Harden’s incoming $41,254,920 salary required the Nets to send out a minimum of $32,923,936 to make the salary-cap math work. Allen’s $3,909,902 salary didn’t make much of a dent into that figure, but combining him with another blossoming talent in LeVert at $16,203,704, those three first-round picks and the rights for Houston to swap first-rounders in four additional drafts enabled the Nets to outbid Philadelphia and Boston.
Q: Given the potential voter fatigue with the Bucks’ Giannis Antetokounmpo this season and Luka Doncic’s Mavericks off to a slow start, could we see someone in his 30s win the Most Valuable Player Award for the first time in 15 years? Steve Nash was the last to win the award in his 30s in 2006. — David Anderson (Raleigh, N.C.)
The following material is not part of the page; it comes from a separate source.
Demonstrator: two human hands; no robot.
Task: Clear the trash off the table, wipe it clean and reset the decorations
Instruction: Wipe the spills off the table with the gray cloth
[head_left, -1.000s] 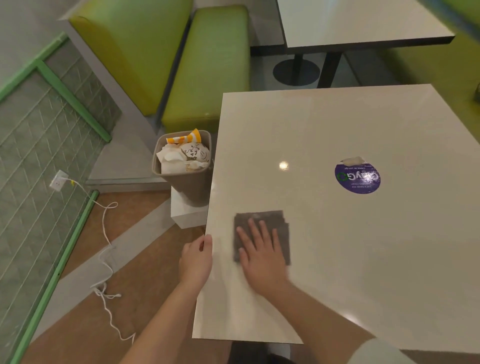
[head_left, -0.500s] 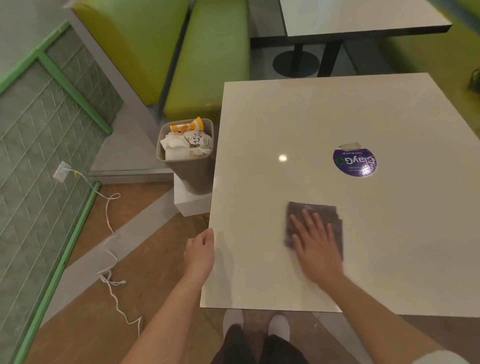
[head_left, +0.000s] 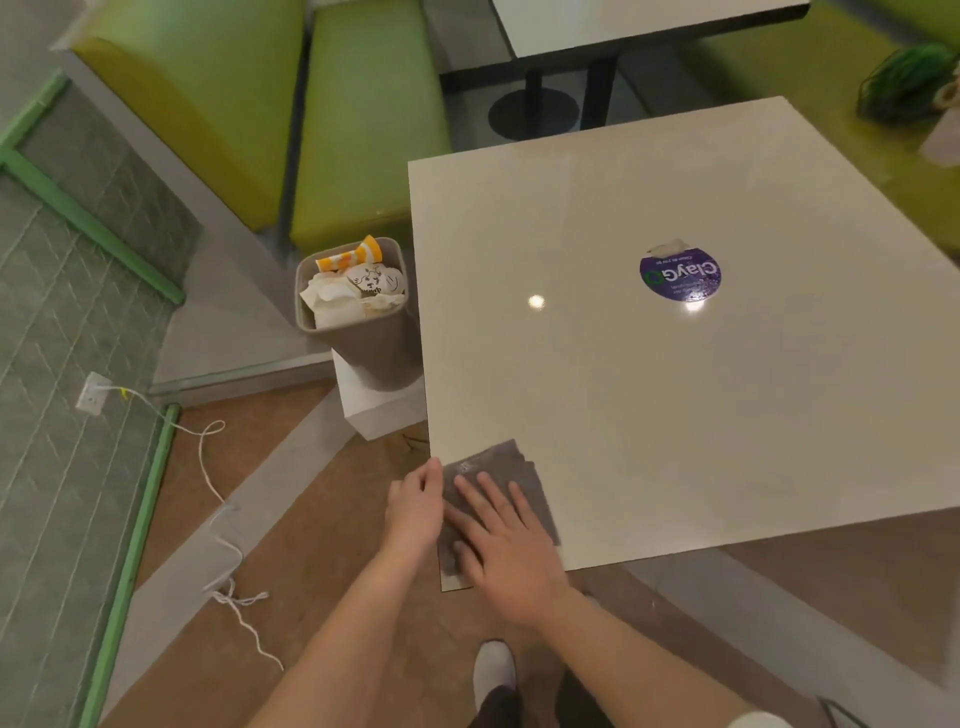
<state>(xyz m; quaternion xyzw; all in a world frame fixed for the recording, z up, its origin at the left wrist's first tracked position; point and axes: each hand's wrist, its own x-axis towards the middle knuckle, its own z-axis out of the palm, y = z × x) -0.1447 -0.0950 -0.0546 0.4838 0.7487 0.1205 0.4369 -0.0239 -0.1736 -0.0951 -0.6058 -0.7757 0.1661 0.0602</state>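
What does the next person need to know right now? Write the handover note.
Right hand: flat, fingers straight, pressing the grey cloth onto the near left corner of the table.
Left hand: loosely curled at the table's left edge beside the cloth, holding nothing.
Done: no trash shows on the tabletop; the bin beside the table is full of wrappers and cups.
Left: finish wiping, likely the far half and around the purple round sticker; no decorations stand on the table yet, so reset them.

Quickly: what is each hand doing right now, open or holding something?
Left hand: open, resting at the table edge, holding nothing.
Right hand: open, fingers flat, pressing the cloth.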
Stein: You’re onto something for sure. Denver’s Nikola Jokic (26 on Feb. 19) and Philadelphia’s Joel Embiid (27 in March) are at the forefront of the M.V.P. race with roughly one-third of the regular season complete, but there are more 30-somethings in the conversation than players in their 20s.
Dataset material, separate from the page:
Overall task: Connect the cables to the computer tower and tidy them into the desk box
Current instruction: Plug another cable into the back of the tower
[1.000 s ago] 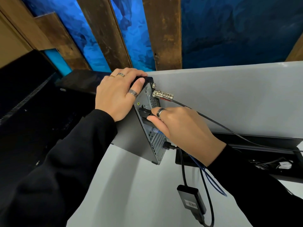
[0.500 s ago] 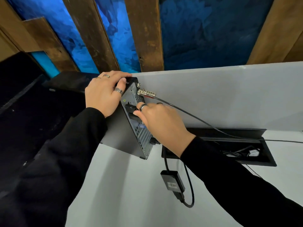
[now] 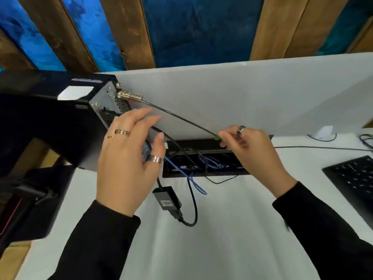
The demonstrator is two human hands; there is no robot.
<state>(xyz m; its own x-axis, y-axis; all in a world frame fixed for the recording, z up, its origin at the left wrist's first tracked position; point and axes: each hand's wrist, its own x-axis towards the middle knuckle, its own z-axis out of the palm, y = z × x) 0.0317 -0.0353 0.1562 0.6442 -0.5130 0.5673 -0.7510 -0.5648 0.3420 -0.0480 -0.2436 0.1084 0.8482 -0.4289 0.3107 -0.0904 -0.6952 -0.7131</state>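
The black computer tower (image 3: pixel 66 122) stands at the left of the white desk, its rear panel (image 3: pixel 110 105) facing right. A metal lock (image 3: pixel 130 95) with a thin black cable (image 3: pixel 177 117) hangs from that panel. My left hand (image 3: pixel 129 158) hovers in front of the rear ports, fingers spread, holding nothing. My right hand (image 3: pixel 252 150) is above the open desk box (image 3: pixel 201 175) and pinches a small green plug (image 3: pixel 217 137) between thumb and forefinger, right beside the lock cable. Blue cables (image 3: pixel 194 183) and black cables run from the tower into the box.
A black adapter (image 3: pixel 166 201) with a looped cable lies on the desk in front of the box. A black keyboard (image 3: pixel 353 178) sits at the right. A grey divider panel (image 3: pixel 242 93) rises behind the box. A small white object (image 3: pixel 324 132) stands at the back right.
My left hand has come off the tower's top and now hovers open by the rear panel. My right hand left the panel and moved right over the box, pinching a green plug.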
The Los Angeles Lakers’ LeBron James (36), Golden State’s Stephen Curry (33 in March) and the Nets’ Kevin Durant (32) would be in my top five with Jokic and Embiid if voting ended today.
The duel between Curry (57 points) and Doncic (42 points, 11 assists and 7 rebounds) Saturday night in a 134-132 victory for Dallas was one of the games of the season so far — and reminded you that Curry is back to his best after missing almost all of last season with a broken hand.
(The Los Angeles Clippers’ Kawhi Leonard, in case you’re wondering, turns 30 in June.)
17
The Western Conference-leading Utah Jazz (20-5) are making 17 3-pointers per game — which puts them on pace for a league record. The 2018-19 Houston Rockets made 16.1 3s per game to set the record, according to Stathead.
70.2
For all the justified praised we heaped on the Lakers’ Anthony Davis last week for how perfectly he complemented LeBron James, there’s no avoiding one prime area of slippage in his game this season: Davis is shooting a career-worst 70.2 percent from the free-throw line. He shot a career-best 84.6 percent last season.
2
Jeremy Lin of the Santa Cruz Warriors (Golden State’s affiliate) and Nik Stauskas of the Raptors 905 (Toronto’s affiliate) were the only two N.B.A. veterans allocated to the G League team of their choosing via the N.B.A. developmental league’s new veteran selection rule — which is also known unofficially as “the Jeremy Lin rule.” The G League’s 20th season opens Wednesday with 18 teams playing in a restricted-access zone at Walt Disney World near Orlando, Fla., similar to last summer’s N.B.A. bubble.
5
We’re down to just five teams that have not faced a game postponement through the season’s opening seven weeks. That group includes both New York teams (Knicks and Nets), both Los Angeles teams (Lakers and Clippers) and Toronto (which is playing its home games in Tampa, Fla.).
3
Atlanta appears poised host to the All-Star Game for the third time. It was the host city in 1978 (when my beloved Randy Smith of the Buffalo Braves won most valuable player honors) and in 2003.